Mark A. Matthews (September 24, 1867 – 1940) was a Presbyterian minister in Seattle, Washington, from 1902 until his death. He was a leading city reformer, who investigated red light districts and crime scenes, denouncing corrupt politicians businessmen and saloon keepers. With 10,000 members, his was the largest Presbyterian Church in the country, and he was selected the national moderator in 1912. He built a model church, with night schools, unemployment bureaus, kindergarten, an anti-tuberculosis clinic, and the nation's first church-owned radio station. Matthews was the most influential clergymen in the Pacific Northwest, and one of the most active Social Gospelers in America. He was an enigmatic figure, holding views in common with both Christian fundamentalists and liberals, especially the Social Gospel movement. He battled corruption (especially in the person of Seattle mayor Hiram Gill) and encouraged social services. There is a statue of him in Seattle's Denny Park.
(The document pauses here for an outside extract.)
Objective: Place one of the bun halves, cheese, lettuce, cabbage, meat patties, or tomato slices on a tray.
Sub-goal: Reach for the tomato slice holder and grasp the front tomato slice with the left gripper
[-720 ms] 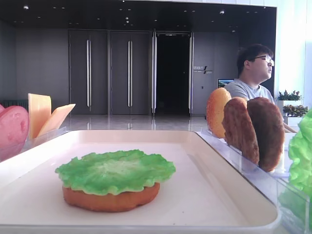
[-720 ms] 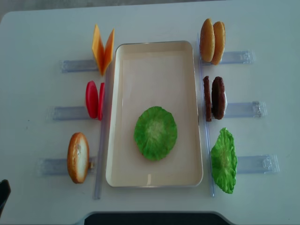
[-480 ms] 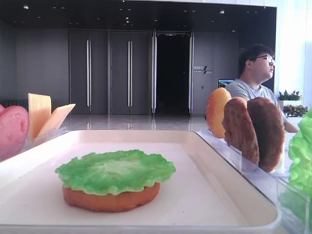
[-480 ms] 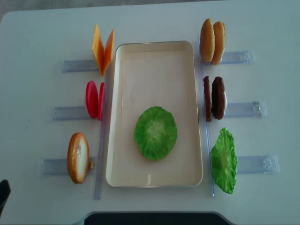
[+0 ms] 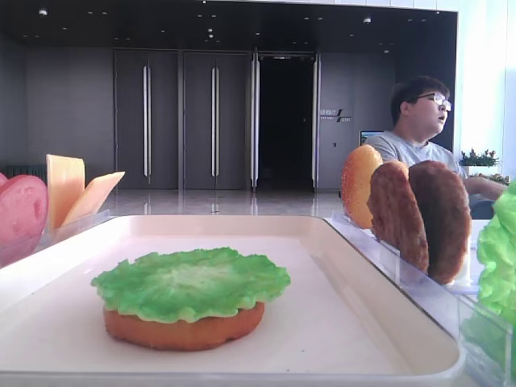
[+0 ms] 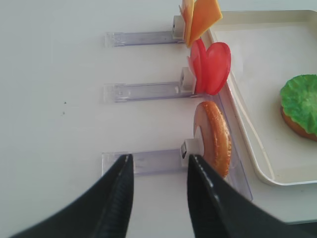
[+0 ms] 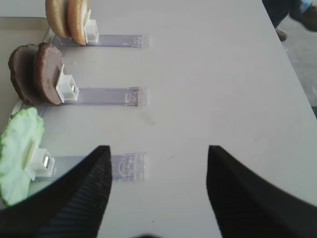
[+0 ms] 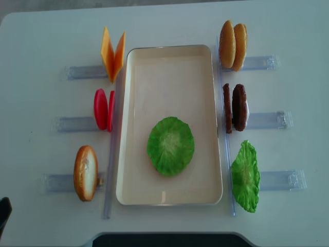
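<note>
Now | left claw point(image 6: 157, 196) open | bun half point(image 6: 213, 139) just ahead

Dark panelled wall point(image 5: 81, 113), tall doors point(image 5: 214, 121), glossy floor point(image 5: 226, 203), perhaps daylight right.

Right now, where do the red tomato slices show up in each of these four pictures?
Low front view: the tomato slices sit at the far left edge, partly cut off.
Right wrist view: not in it.
Left wrist view: upper middle, upright in a clear rack.
Overhead view: left of centre.
Shared landmark: the tray beside them, with the cheese in the next rack.
</note>
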You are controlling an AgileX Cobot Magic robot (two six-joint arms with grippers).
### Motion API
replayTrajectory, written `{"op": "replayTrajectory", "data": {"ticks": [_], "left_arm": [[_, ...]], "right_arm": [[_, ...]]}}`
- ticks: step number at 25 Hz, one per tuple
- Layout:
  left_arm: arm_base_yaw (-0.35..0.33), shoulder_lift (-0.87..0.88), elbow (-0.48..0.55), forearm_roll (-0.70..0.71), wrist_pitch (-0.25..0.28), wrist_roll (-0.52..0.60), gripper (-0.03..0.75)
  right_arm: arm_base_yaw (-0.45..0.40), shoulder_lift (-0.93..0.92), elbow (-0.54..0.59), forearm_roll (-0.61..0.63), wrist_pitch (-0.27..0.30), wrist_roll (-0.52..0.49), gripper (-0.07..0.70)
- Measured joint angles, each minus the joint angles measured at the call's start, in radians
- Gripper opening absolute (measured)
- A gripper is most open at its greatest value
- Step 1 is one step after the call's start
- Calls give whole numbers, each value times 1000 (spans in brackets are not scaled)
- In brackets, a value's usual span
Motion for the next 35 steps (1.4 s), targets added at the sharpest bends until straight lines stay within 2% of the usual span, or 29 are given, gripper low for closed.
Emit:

In line with his Progressive leanings, Matthews was an advocate of the Temperance movement. In his writings, he extended the Temperance platform of abstinence from alcohol to include other vices and associated institutions. He is quoted as saying, "The saloon is the most fiendish, corrupt, hell-soaked institution that ever crawled out of the slime of the eternal pit. ... It takes your sweet innocent daughter, robs her of her virtue, and transforms her into a brazen, wanton harlot.... It is the open sore of this land".

Unusually for a prohibitionist, Matthews opposed women's suffrage. He was one of the few opponents of Washington's women's suffrage movement during their 1910 campaign to restore women's right to vote statewide. In one of his sermons Matthews said: "This country will never adopt female suffrage. If the ballot were extended to the women the star of America's glory would go down immediately, never to rise again." However, the campaign succeeded, and women regained the right to vote in Washington on November 8, 1910. Matthews also supported limitations on the immigration of Asians.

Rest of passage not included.